Banging Pots against Bolsanaro
I have long been convinced that in countries like Brazil, it isn’t so much the elites that stand in the way of a society beset by inequality, but the much larger middle class which idealizes the lifestyles of the elites. As such, when this crisis and our isolation began, I recognized an opportunity. I imagined that my friends, now that they were having to do the dirty work at home themselves, might learn how to pee sitting down. It was possible, I thought, that they might emancipate themselves from their empregadas.
Many stood on the balconies in the evening and banged on their pots to express their indignation over a “genocidal president.” It seemed like a moment of empathy – one in which middle-class people felt as exposed and vulnerable as the ones in the hills.

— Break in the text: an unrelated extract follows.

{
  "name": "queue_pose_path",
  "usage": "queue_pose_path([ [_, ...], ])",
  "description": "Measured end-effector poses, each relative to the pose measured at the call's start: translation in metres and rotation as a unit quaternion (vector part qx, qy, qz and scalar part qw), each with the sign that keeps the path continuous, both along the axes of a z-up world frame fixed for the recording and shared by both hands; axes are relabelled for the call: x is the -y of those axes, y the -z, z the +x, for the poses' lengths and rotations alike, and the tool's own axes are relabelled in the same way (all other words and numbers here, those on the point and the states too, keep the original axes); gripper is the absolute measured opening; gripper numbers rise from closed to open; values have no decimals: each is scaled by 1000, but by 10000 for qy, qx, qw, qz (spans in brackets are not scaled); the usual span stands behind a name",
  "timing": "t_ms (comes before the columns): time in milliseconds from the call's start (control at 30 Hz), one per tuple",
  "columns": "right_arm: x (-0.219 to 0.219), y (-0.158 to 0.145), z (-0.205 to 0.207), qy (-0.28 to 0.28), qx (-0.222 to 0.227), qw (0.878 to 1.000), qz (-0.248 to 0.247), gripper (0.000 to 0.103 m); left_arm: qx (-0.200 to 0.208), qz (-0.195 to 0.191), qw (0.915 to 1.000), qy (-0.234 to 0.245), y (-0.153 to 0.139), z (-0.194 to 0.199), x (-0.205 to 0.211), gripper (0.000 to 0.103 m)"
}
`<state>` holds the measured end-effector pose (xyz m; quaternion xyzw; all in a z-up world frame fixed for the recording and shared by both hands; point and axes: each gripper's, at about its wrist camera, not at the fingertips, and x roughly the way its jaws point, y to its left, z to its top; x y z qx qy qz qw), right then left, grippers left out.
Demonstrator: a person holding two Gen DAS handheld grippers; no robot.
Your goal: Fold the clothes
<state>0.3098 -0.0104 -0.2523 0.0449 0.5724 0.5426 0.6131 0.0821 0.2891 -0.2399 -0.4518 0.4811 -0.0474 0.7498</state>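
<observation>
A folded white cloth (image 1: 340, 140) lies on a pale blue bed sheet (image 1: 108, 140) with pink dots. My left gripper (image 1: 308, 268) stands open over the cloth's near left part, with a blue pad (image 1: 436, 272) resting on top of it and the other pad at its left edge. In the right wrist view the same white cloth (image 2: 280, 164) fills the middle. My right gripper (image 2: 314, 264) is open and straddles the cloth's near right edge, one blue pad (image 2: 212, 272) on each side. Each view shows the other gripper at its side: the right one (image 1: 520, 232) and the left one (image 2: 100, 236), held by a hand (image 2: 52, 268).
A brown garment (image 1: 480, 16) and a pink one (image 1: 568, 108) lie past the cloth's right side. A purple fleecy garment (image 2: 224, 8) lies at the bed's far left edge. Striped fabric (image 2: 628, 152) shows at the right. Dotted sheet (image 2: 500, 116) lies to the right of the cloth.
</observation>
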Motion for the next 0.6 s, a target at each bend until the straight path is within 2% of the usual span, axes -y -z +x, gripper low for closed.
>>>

But nothing came of it. The clatter eventually ebbed away. Perhaps it was no coincidence that the return of the silence also coincided with the return of the empregadas. Either way, a Bolsonaro supporter could now be clearly heard, roaring loud threats in an opera singer’s voice that the communists should stick their pots up their asses.
Brazil is a deeply divided country today, one where neighbors spew hatred from their balconies. It’s a country that is treading water because the decisive distinguishing feature running through society is still whether a person does household chores themselves, or whether they hire someone else to do them. How is anything ever going to change, I wonder, if millions of employers insist that there be millions upon millions of servants? Or when one life is considered more valuable than another?
A full 132 years after the abolition of slavery, when the mayor of Belém declared a lockdown in his city, he classified empregadas as “essential workers.” At the same time, in light of the overcrowded hospitals, airlines are offering emergency charters that fly patients with money from the north to São Paulo for 13,000 euros.
The last message from Iraní came on Mother’s Day. Everything was OK so far, she said, before sending her greetings to Dona Carmen, my mother. On her first visit, she hadn’t felt any of the inhibitions that I had. She hugged Iraní right away.